OK, I have a theory…
You know how some people have a butcher, a dairy, a produce mart, etc.-
Perhaps, when Hannibal isn’t hunting for himself, Hobbs is his meat guy, the pharmacist is his mushroom guy, and every week or so, we’ll meet another food provider for Hannibal.
I shudder to think of the dairy provider!
I’ve considered this too, but it would seem that they would turn on him very quickly once they found out that he was on the team that caught them. I thought that this might be what the “courtesy call” to Hobbs was about. Perhaps HL wanted Hobbs to kill all the witnesses and then himself.

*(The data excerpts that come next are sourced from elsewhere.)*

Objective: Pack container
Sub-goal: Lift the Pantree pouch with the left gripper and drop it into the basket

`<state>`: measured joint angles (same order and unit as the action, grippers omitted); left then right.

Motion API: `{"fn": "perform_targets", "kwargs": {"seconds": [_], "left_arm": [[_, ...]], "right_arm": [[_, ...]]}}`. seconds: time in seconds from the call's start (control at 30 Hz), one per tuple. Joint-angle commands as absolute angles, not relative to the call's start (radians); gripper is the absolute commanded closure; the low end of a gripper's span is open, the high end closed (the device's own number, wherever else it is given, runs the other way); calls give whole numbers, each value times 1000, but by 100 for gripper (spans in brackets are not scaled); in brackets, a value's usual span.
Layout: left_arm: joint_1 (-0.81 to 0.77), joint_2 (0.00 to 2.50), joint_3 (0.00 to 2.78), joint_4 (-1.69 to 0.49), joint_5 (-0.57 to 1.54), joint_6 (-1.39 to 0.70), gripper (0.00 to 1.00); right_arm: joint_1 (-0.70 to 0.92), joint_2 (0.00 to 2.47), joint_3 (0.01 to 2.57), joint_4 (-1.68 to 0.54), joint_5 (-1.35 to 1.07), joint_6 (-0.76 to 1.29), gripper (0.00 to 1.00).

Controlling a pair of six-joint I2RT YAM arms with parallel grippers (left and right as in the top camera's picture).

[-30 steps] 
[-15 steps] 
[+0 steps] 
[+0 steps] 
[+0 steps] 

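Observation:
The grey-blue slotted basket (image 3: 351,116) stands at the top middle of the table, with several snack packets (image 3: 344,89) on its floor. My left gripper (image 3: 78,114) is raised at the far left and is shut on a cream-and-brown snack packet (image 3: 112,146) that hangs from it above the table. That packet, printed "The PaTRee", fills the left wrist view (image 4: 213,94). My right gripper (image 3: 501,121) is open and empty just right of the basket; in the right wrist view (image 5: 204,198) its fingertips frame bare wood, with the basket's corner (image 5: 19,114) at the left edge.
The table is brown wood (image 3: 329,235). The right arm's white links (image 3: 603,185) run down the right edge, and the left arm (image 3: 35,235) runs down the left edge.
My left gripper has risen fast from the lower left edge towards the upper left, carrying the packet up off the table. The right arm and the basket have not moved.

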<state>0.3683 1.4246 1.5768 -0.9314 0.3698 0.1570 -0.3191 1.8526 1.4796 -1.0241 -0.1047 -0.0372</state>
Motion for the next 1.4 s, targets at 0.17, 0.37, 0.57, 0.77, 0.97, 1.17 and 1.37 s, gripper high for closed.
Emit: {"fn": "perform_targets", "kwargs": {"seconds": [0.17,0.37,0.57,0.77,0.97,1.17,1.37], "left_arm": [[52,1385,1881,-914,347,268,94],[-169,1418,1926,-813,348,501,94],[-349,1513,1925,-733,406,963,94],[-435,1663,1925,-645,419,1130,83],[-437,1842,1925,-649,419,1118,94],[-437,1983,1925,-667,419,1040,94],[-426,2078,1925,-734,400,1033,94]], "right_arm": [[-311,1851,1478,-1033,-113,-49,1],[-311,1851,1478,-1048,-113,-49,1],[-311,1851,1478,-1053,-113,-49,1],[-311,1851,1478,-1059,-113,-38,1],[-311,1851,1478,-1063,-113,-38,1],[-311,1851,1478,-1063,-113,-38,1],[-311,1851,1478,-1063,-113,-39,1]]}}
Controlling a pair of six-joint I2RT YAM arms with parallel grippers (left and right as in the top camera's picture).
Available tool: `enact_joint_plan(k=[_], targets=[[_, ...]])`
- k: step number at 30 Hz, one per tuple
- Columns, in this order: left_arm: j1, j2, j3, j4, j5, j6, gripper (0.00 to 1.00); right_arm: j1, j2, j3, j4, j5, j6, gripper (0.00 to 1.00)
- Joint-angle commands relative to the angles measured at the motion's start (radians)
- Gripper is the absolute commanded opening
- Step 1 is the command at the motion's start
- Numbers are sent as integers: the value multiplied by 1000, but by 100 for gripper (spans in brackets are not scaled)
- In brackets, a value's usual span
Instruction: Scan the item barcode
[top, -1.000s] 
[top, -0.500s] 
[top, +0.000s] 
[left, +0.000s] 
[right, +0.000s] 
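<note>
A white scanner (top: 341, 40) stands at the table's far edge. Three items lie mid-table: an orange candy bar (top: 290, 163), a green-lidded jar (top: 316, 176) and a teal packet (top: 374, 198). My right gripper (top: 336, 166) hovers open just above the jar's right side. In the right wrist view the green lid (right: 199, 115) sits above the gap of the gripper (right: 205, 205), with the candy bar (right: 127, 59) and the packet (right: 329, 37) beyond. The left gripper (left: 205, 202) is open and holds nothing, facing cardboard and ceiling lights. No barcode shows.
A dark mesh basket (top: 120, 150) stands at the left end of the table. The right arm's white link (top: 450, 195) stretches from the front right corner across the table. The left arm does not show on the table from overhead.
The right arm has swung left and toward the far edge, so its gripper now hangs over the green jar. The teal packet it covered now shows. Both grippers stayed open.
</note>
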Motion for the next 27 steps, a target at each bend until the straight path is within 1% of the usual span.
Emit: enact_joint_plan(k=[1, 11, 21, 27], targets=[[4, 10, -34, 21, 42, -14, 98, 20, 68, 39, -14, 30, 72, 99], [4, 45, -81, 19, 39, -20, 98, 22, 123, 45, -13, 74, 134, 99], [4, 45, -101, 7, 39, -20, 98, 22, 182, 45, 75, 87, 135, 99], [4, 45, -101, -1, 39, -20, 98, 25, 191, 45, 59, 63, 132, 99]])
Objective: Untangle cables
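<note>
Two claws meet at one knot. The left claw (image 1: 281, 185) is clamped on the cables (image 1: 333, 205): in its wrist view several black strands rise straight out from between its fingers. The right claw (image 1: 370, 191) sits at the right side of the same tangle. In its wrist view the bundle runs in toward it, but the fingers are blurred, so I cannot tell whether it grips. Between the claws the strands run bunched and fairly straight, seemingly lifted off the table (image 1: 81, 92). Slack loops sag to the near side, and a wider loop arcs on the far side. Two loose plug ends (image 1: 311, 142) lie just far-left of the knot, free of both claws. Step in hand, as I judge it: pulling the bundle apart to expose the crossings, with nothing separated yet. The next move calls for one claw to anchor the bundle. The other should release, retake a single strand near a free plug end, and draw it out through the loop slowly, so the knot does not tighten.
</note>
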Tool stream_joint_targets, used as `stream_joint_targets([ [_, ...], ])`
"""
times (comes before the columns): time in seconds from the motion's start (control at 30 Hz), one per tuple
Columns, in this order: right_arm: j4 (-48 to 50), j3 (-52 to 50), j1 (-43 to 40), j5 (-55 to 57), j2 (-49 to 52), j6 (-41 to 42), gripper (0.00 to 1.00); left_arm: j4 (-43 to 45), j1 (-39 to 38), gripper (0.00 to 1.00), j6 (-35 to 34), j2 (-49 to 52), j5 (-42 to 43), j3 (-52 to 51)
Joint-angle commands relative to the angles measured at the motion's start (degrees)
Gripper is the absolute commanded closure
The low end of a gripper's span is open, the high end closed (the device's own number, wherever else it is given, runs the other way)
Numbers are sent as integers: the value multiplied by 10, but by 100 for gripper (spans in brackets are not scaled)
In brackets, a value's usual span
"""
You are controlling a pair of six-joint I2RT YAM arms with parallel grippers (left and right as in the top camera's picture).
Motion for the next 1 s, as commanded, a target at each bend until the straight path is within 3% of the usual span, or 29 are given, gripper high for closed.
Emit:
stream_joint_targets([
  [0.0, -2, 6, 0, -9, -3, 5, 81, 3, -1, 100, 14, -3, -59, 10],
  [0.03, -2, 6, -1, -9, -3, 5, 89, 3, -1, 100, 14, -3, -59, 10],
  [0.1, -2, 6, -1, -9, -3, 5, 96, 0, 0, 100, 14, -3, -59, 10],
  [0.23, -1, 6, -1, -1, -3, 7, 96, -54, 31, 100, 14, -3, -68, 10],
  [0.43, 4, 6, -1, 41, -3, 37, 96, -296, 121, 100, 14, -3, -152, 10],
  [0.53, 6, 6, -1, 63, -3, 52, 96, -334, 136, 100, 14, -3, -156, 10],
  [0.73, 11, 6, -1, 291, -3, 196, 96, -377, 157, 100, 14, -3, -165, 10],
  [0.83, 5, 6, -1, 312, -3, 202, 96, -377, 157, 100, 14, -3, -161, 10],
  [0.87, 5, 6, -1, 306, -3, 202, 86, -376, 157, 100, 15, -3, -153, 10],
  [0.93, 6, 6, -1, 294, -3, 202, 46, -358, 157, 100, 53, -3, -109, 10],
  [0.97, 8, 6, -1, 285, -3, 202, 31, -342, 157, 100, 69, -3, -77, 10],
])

Until I read this, I did not know it was possible to laugh and retch at the same time.
Well played.
Finally watched the mushroom pharmacist episode. Odd how they changed the Freddy Lounds character into a woman. Maybe later in the series she’ll undergo gender reassignment surgery and look more like Philip Seymour Hoffman.
Would this show be any different if it were one of those “psychic solves crimes” shows? We’re not shown any sort of real detective work - essentially the lead character - who is tortured by his special abilities that separate him from normal people and burden him - basically magically picks up on the vibes of an area to magically solve the crime.
Now I know it’s more of a character piece than a straight detective procedural, and yet it seems like most of the things driving the plot will be detective procedural, so would it kill them to actually put some thought into that part of the show to make it more interesting than magic?
Anyone catch the episode last night? I thought it was pretty decent, although it seemed a little off that Lecter would let such a major secret as his involvement in the copycat murder be kept by a (probably) mentally-unstable girl. Doesn’t seem to vibe with what we know of him from the books, but I’ll let it stand for now - maybe he’ll dispose of her in a later episode or something.
The show continues with Graham’s torturedness and, it seems from the preview, is going to launch into it full throttle next week. Magical/Asperger’s crime-solving abilities too (which, IIRC, is not far from how the book represents it), but it’s really not all that different from Sherlock Holmes/Psych/Monk/Mentalist-type stuff, is it? - except that those stories bother to draw tenuous, but superficially convincing connections between clues and conclusions that, really, are completely pulled out of a writer’s ass. In TV Tropes terms, a lot of the time these are supposed to be Sherlock Scans, but are, really, Bat Deductions.
I think they’re trying to make the centerpiece of the show the relationship between two very strange people - Graham and Lecter - and if they explain either one too much, like Thomas Harris already did with Lecter, or by making Graham too much of a conventional detective, explaining his methods and everything, the story and its relationships would suffer for it.